Our next question comes from Craig Huber from Huber Research. Please go ahead.
Yes hi, thank you. Robert, I just wanted to ask you if I asking you in prior calls about the simplifying the company, obviously, almost nine months to the day, you made the formal public announcement of looking at the process of simplifying the company we're here nine months later. When I asked you three months ago, you sort of hinted that part of the holdup here with on the regulatory side of things and stuff. I guess my question, honestly, is why was that not anticipated? And also, why would -- did you guys go public with your thoughts that you want to simplify the company nine months? I suppose to just wait longer here and do more homework in the background. Because you talked about before, you did a lot of work on this before you made the public announcement, and we're still sitting on nine months later. I know a lot of investors are quite eager to see a simplification of the company here, and so we're sitting here nine months into it. It doesn't sound like it's around the quarter. I don't know that for sure, but I guess my question is how much longer is this going to -- the process is going to take? I know it's a complicated company, but is it just simple just the regulatory side of things is what slowing this whole thing down.
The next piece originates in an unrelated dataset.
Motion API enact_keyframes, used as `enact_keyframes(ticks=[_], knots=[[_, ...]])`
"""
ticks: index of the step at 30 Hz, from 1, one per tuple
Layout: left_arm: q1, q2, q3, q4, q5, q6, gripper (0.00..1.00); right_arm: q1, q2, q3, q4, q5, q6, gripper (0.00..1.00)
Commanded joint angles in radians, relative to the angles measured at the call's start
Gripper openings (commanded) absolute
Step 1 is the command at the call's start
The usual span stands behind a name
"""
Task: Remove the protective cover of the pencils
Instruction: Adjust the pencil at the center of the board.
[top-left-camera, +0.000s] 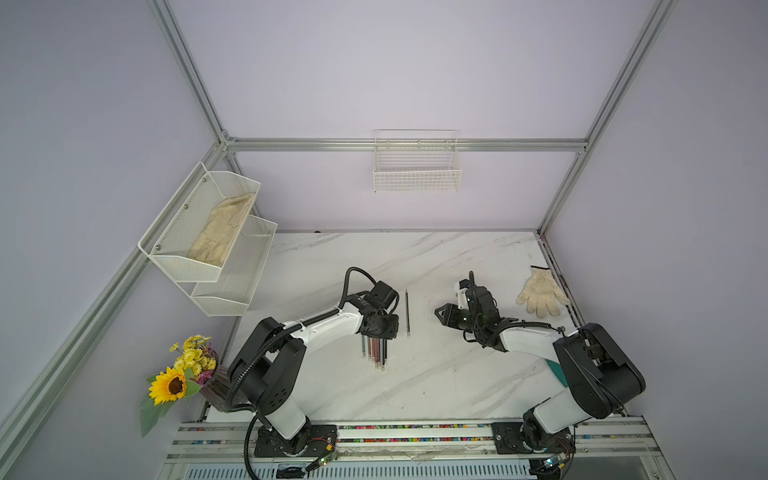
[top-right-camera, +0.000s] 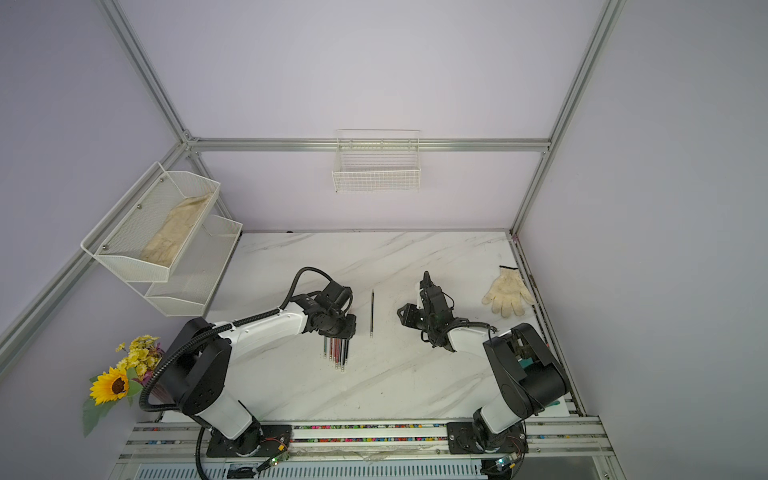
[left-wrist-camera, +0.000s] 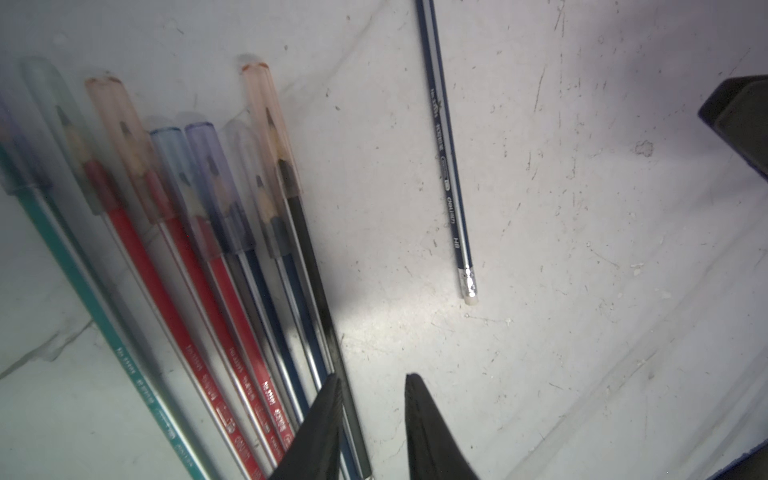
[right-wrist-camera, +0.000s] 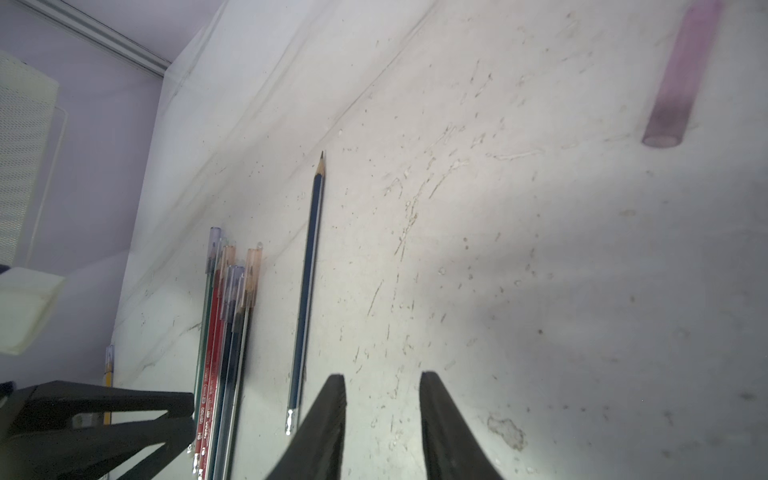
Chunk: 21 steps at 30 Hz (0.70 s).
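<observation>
Closest to the arm bases, the pencils (top-left-camera: 376, 353) lie side by side in a tight bundle on the table (top-left-camera: 436, 386), eraser ends toward you. Your left fingers (left-wrist-camera: 374, 382) hang over the bundle's outer edge. They stand partly apart with nothing between them, and one sits over the outermost shafts without pinching any. Whether it touches them, you cannot tell

Expect these sticks to be light, stiff and quick to roll, so one nudge could scatter the row. Take one by the painted shaft, around the middle or back toward the metal band, never near the point, since the lead will likely snap under side load

At the bundle's far end, the caps (left-wrist-camera: 270, 124) are thin translucent sleeves over the sharpened tips. They look smooth and probably slippery, held on by friction alone. Pinch a cap partway along its length and draw it straight off along the pencil, without bending

Just beside the bundle, apart from it, lies a bare pencil (top-left-camera: 407, 313), tip uncovered and pointing away. On its other side your right fingers (right-wrist-camera: 382, 382) hover low, also partly apart and empty. Ahead of them in the right wrist view a loose cap (right-wrist-camera: 681, 79), pinkish, rests on the table

Farther off, a glove (top-left-camera: 540, 297) lies near the table's right edge, and a wire basket (top-left-camera: 417, 166) hangs on the back wall
</observation>
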Motion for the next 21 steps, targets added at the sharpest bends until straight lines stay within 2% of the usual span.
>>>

Thank you, Craig. We're constantly institutionally in perspective, we've obviously been engaged in the process. And as I indicated earlier, that process will not continue indefinitely nor perpetually. But we have actually already completed a significant amount of regulatory work to make possible that kind of introspection. But we cannot give you a specific date. We can assure you that there's much effort going on. And obviously, that effort now coincides with interest in Foxtel, that process has to play out in in a full and fair manner for all concerned. But clearly, there will be a certain amount of tension on that in coming weeks and coming days.
Thank you, Craig. Leila, we'll take our next question, please.
At this time, we have no further questions. I'll now hand over to Michael Florin for closing remarks.
Thank you, Leila, and thank you all for participating. Have a wonderful day, and we will talk to you soon. Take care.